Import Relational Database Data to Elasticsearch (v6.2.2) with Spring Batch using Spring data and analyze the index with Kibana (v6.2.2).
Recently my internship manager ask me to transfer a large amount of data from a relational database to the NoSQL database that is Elasticsearch in order to take advantage of its famous fast searching capabilities .
Elasticsearch is part of the ELK stack that is released and maintained by Elastic.co The abbreviation ELK stand for Elasticsearch, Logstash, and Kibana.
I decided to start the development from scratch. That way I can take advantage of the new Spring Boot and Spring Data features. Since Spring Data supports MongoDB out of the box, it should be easy to adapt these concepts for other NoSQL databases, like Elasticsearch. Depending on the specific data store, some optimizations may be possible only for Elasticsearch or the other way around.

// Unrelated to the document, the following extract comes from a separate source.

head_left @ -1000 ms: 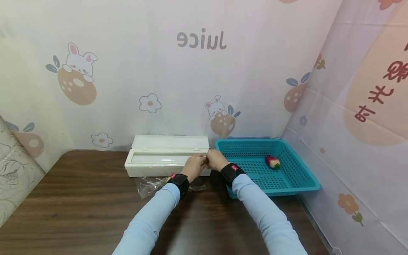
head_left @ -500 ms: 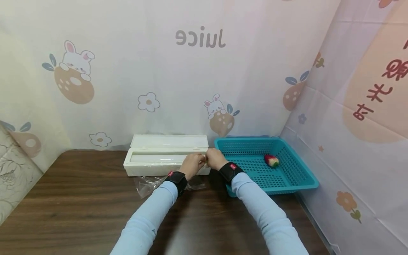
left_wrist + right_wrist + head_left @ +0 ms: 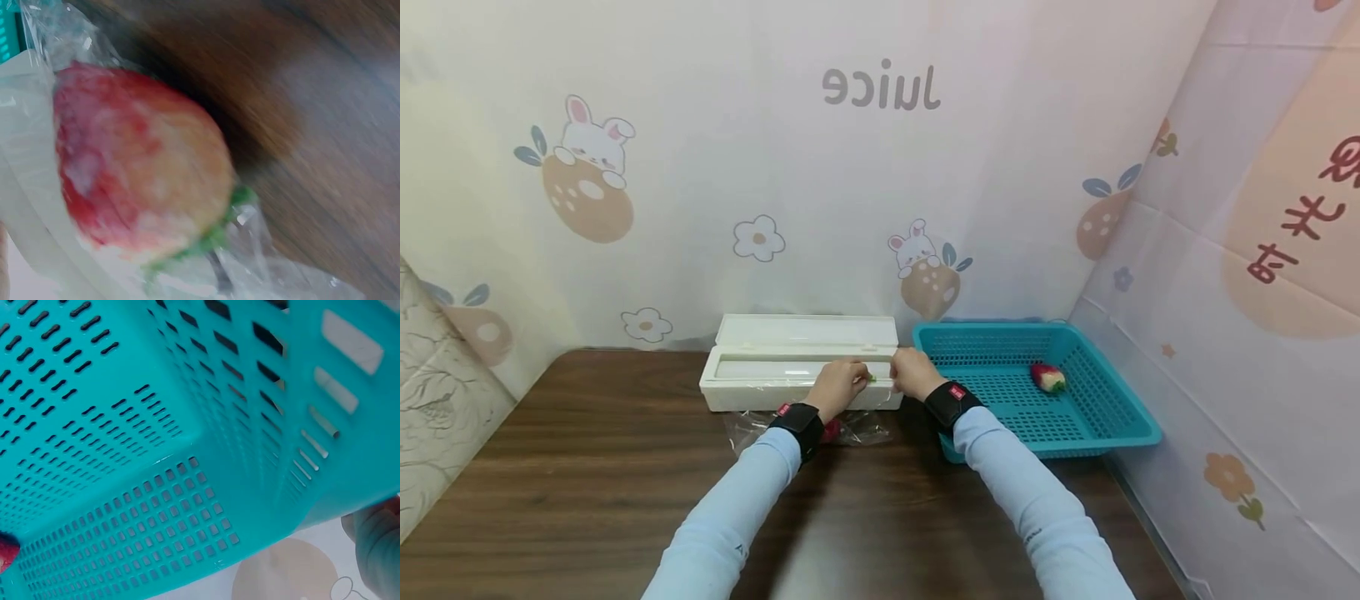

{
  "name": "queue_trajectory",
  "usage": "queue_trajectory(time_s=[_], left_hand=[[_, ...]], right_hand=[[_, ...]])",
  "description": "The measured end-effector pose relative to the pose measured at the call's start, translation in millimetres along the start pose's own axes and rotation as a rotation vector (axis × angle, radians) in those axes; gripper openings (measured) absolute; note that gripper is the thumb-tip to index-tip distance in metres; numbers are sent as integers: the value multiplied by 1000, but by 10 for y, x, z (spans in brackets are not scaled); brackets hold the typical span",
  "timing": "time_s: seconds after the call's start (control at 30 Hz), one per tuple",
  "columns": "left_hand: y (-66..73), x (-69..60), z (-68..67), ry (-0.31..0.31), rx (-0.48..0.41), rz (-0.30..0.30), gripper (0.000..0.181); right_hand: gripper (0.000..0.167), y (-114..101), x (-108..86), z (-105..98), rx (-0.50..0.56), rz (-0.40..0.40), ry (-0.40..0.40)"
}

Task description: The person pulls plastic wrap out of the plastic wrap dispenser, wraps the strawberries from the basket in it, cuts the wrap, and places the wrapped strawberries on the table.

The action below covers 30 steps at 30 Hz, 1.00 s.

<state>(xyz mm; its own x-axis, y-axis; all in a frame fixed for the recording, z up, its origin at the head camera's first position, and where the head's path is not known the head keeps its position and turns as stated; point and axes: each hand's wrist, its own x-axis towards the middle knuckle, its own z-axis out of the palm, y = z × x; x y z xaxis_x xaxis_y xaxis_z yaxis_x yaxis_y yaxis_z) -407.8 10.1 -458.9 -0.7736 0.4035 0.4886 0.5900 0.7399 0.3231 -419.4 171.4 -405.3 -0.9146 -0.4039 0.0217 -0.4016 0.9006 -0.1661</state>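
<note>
At the box [image 3: 797, 400], the left hand [image 3: 837, 389] and right hand [image 3: 914, 373] are curled; any grip cannot be told. A strawberry [image 3: 144, 162] is touched by film [image 3: 269, 256].

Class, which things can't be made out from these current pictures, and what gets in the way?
Head view: much of the red fruit is hidden behind the left wristband.
Head view: the green bit by the left hand is too small to identify.
Left wrist view: blur hides the same fruit's fine surface detail.
Right wrist view: the right edge cuts off most of the right hand; the left edge crops the other fruit.
</note>
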Motion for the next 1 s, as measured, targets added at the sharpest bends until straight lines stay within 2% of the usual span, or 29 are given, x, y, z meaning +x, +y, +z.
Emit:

My project describes how to create an importing daemon to Elasticsearch from an existing data source, starting with a simple table of a relational database (Customer table), and then improving the import for complex records from a relational database. The steps will be:
- Import Relational Database Data with Spring Batch
- Components and usage of Spring Data Elasticsearch
- Import the index from elastic search to kibana to visualize some average and statistics (eg: Top10FNameBirth .. )
- Download and install MySQL SGBD
- Eclipse Oxygene as an IDE
- Install Java 8 and set environment variable and JAVA_HOME (Your JAVA_HOME should point to the ...\Java\jdk1.8.. directory / In Your path you should have %JAVA_HOME%\bin.)
- running Elasticsearch instance (version 6.2.2)
- running Kibana instance (version 6.2.2)
PS: please read carefuly the issue section in order to avoid them while installing the project.